Many German and Philips Battery / Mains models the Mains PSU LT is regulated by a series dropper resistor and most importantly a shunt DEAC, which is essentially a NiCd cell.

With age these deteriorate and the voltage may rise to 2V or more. An actual NiCd  of similar or a little higher capacity in a replica box is the best solution. A modern NiMH is however more readily available. The “C” size is about 3500mAH to 4000mA and “D” size (if not a “fake” with AA or C inside) about 7000mAH to 10000mAH. This must be very reliably connected to the terminals of the replica box as it limits the voltage.
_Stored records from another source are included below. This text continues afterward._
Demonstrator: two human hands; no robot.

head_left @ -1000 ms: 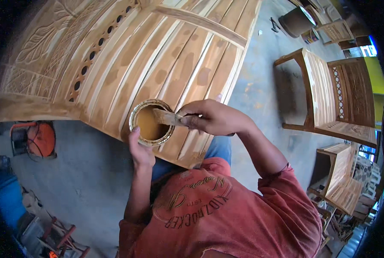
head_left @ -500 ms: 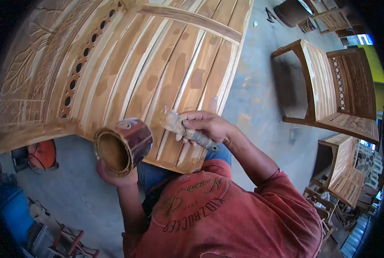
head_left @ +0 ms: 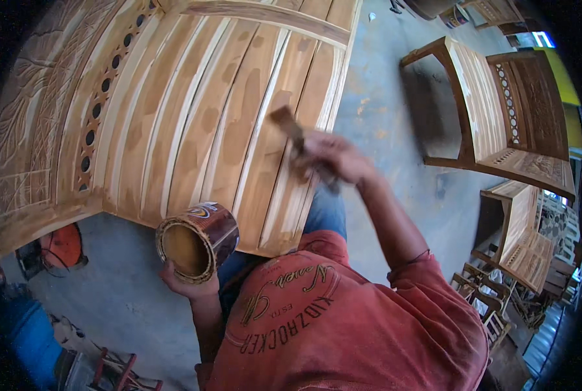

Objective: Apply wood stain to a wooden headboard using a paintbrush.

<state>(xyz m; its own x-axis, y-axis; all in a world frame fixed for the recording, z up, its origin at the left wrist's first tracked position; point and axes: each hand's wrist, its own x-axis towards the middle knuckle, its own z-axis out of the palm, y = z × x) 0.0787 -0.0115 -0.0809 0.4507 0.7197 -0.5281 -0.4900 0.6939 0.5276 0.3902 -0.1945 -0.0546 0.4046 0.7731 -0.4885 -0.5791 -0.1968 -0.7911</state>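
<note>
My left hand (head_left: 185,281) grips a brown tin can (head_left: 224,229), tilted so its mouth faces me. Its rim is crusted, and tan paste coats the inside. In my right hand (head_left: 335,156), smeared by motion, is a putty knife (head_left: 287,124), its handle wrapped by my fingers and its flat blade pointing away to the left. The blade hovers over or touches the slatted wooden seat (head_left: 229,130) of a large bench; I cannot tell which. Darker damp-looking patches dot several slats.
A carved backrest (head_left: 30,124) with a row of round holes borders the seat at left. Another wooden bench (head_left: 480,98) stands at right, with more furniture (head_left: 515,228) below it. At left are an orange round object (head_left: 64,246) and a blue drum (head_left: 30,339).
My right hand has swung up and away over the slats, and the putty knife's blade now points farther up the seat. My left hand has shifted the can slightly right and down.
</note>
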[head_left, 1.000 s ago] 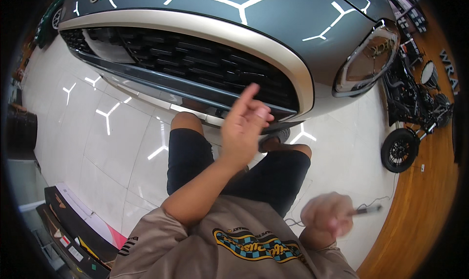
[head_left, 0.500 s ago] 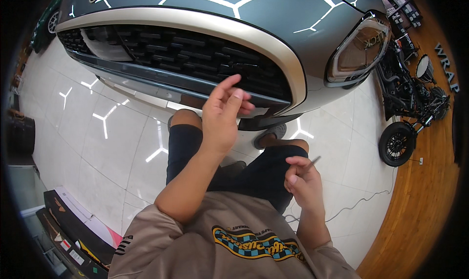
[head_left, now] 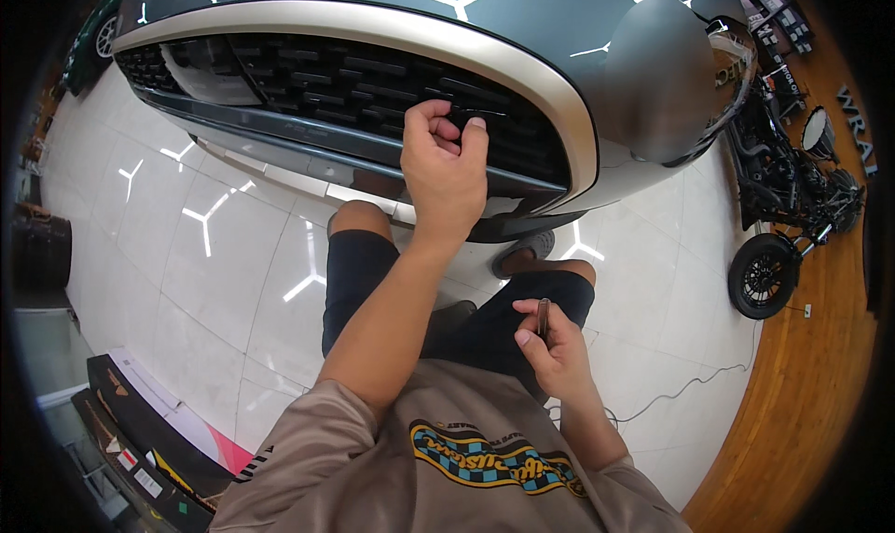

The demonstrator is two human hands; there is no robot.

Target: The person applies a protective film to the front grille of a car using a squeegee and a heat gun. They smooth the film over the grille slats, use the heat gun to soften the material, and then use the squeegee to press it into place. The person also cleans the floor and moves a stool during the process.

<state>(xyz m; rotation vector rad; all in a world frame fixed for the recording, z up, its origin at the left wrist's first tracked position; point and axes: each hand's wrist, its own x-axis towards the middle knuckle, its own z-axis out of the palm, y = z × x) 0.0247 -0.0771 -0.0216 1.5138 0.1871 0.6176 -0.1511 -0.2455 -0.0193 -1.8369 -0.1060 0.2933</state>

Many NiMH should not however be left indefinitely on charge. The other disadvantage compared to NiCd is that the average voltage is about 250mV higher. On charge with no load the cell will rise to 1.5V and on load fully charged is about 1.37V.

A replica label has been uploaded and should be printed about 83mm high. It's not a scan, but drawn almost from scratch by overlay on rescaled photos. So some of the missing text was copied of D3.5 Cell and may be in error!

The example is not sealed to allow easy replacement of the NiMH cell. I only had a 3.5AH "C" size cell to hand but I hope to buy some real "D" size cells. Most on sale retail are only "D" size boxes with a "C" cell or even an "AA" cell in it!  Double check stated capacity. Avoid highest capacity (More than 3700mAH C or more than 10000mAH D) as it's either a lie or the self discharge may be high.

Both Eneloop types and highest capacity types are less suitable as they can be destroyed by leaving on trickle charge when fully charged.

DEAC D6 case outer

Outer made of coffee tin and upper edge bent in with pliers.

 

Cell holder.  Should really be a "D" size cell. The "C" size shown is usuable, but more suited for DEAC D3, DEAC Varta D3.5  or DEAC D3.5 replacement cells.

The + pole (positive) is isolated by a power transistor heat sink plastic washer that goes through top of can and into a larger flat plastic washer on the under side. Use flexible wire, not solid. Optionally ad a 1A slow blow fuse if you are of a nervous disposition. The originals are not fused, they are just a larger rectangular version of later Sanyo cylindrical NiCd cells!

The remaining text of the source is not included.